The positive experiences I had in Essen made me want to become a nurse!
I wanted to pass on the good feeling I always had during this difficult time!
And so I still work in an intensive care unit in Aachen today and try to give people a positive outlook during what is perhaps the most difficult time in their lives.
I have had to experience for myself in recent years what the diagnosis of retinoblastoma does to you as a relative…the time after my enucleation went well, we went to the ophthalmologist every six months for check-ups, the children at elementary school accepted me as I was, they knew me.
I was treated with kid gloves by the teachers at first, but the grace period quickly changed when I moved to grammar school.
I went to an all-girls school, probably with the ulterior motive of not being teased by boys there.
But even at grammar school, I never had any problems with my appearance.
In puberty, I went through a phase where I found it difficult to like myself.
But who has it easy in puberty?
In all the photos of me, the glass eye was painted black with sharpie, I couldn’t stand this squinting in the photos.
I admit that I’m still not a big fan of self-portraits.
There were one or two comments in discos that weren’t nice, but mostly from girls.
I got my driver’s license like any other 18-year-old.
I received the odd rebuff from boys who claimed they couldn’t cope with my disability, superficial people, today I know what to make of that, but I can advise you, you don’t need people like that!

To all the young girls out there, I can only say: you look beautiful the way you are!
And anyone who doesn’t see that has no business being on your side!
I met my husband over the internet back then, he models and I just thought “a girl like me will never get him!” and what can I tell you?
We’ve been happily married for 10 years and my disability has never been a problem!
On the contrary, “everyone has one with two eyes, you’re different, you’re special!” .
And this is coming from a man who could have the most beautiful women in his industry, but he chose me… enchanted by a magic eye 😉

We now have 2 daughters (8 and 4 years old), although I had a human genetic examination at the time, it could never be ruled out 100% that my retinoblastoma was not hereditary!
So we had the first retinoscopy for our little girl on the day she was born.
Everything was fine, she is healthy, from now on we had to go to the university hospital in Essen every 3 months and have the retinoscopy performed under general anesthesia.
And what can I tell you?
It’s better to be a patient than a relative!
I cried and trembled so much at having to give up my little one and not knowing what would happen afterwards!
I wouldn’t wish this fear and powerlessness even on my worst enemy!
I have to admit, it’s easier to bear as an affected person.

After the examination, we decided to have these examinations carried out by my ophthalmologist in Aachen! He discovered the tumor in me back then and he will also discover it in my children, that was and still is my opinion.
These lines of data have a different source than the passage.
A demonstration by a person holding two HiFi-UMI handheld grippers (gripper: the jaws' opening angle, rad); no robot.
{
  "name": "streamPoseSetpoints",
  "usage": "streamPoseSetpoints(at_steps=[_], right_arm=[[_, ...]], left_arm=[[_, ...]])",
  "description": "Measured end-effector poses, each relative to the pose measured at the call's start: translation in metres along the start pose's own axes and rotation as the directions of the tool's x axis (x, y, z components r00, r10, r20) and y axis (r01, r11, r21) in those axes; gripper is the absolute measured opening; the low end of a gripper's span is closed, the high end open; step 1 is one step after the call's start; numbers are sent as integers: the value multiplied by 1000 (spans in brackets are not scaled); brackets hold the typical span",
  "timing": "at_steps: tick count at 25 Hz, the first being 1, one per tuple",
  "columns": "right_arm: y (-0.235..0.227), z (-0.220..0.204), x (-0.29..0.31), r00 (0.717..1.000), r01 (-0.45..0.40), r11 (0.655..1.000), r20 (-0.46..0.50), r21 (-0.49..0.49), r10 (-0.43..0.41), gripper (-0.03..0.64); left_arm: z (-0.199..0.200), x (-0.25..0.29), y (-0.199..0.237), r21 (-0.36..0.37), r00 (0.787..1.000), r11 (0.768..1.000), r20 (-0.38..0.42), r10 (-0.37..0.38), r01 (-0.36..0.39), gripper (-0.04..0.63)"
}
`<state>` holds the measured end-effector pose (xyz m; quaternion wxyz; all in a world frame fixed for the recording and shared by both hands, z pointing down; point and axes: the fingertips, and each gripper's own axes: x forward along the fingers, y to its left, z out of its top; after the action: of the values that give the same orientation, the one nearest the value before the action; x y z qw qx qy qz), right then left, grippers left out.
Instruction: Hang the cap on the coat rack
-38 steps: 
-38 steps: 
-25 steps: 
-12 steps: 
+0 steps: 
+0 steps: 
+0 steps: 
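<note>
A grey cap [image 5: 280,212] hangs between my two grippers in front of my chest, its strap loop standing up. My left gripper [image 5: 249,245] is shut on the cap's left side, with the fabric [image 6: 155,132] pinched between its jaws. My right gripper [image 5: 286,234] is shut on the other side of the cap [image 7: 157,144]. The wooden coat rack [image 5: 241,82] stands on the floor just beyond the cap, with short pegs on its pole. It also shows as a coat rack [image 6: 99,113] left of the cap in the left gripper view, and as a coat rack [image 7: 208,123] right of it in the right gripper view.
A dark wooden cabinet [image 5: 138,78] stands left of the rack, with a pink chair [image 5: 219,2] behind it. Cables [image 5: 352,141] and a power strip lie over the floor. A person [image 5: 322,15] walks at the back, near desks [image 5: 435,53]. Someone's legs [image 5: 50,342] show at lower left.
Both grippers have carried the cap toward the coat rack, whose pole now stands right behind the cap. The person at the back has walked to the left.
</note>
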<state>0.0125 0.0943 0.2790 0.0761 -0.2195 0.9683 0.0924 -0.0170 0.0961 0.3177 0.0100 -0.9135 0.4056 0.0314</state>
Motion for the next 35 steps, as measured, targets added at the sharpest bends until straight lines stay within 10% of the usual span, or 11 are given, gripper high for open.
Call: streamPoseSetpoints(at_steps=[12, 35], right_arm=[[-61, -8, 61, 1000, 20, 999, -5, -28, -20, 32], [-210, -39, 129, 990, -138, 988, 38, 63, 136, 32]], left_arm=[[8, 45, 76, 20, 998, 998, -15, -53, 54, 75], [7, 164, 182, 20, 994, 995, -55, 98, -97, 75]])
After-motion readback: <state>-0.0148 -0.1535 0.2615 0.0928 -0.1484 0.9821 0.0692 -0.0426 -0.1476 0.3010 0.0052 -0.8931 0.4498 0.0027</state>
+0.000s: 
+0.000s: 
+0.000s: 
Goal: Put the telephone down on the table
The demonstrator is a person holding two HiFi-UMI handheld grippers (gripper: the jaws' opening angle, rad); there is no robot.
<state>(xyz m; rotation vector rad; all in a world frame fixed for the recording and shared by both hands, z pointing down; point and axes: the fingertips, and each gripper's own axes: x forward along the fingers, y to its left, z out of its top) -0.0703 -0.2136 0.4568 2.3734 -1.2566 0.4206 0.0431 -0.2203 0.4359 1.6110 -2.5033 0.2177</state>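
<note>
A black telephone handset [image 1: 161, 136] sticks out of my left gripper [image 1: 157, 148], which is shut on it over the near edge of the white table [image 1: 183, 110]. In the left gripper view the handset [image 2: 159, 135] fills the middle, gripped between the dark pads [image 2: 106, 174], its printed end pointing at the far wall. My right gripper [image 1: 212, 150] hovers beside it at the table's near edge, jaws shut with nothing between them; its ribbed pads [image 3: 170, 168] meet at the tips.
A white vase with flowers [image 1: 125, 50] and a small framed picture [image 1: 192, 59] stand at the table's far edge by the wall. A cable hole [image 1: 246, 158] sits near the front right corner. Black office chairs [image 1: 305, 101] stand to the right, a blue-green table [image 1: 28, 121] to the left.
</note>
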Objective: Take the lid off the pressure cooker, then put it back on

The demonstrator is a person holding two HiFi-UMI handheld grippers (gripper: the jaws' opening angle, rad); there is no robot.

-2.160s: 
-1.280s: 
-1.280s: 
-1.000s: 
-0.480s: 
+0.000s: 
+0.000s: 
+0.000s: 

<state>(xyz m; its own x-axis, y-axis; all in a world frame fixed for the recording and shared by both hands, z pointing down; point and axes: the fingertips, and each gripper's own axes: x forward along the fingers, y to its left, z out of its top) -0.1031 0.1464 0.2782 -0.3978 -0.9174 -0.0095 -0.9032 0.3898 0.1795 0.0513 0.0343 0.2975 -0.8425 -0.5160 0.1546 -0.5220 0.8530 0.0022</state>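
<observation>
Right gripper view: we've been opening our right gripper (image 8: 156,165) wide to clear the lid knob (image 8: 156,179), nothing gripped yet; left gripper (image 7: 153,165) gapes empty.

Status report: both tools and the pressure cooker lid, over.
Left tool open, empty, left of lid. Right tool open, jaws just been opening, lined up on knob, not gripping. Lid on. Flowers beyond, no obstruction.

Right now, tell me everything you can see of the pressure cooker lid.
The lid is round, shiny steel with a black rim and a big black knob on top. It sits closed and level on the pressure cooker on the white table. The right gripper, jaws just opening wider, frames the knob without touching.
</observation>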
We have a tacit agreement that should he not be able to take a sufficient level of certainty, or should there be even the slightest suspicion, we will have the children examined again in Essen under general anesthesia. But our doctor knows what he is looking for and so far everything has been normal, I trust my lifesaver 100%. I can only advise all moms and dads, grandmas and grandpas, all relatives of small and large RB children, don’t worry, children are so much stronger than adults, all you can do in this hopeless situation is to be there for them, create their familiar environment if possible, treat them as you did before the illness! Then they will go their own way, realize their dreams and turn the head of a prince or princess with magic eyes, because anything is possible – even the impossible!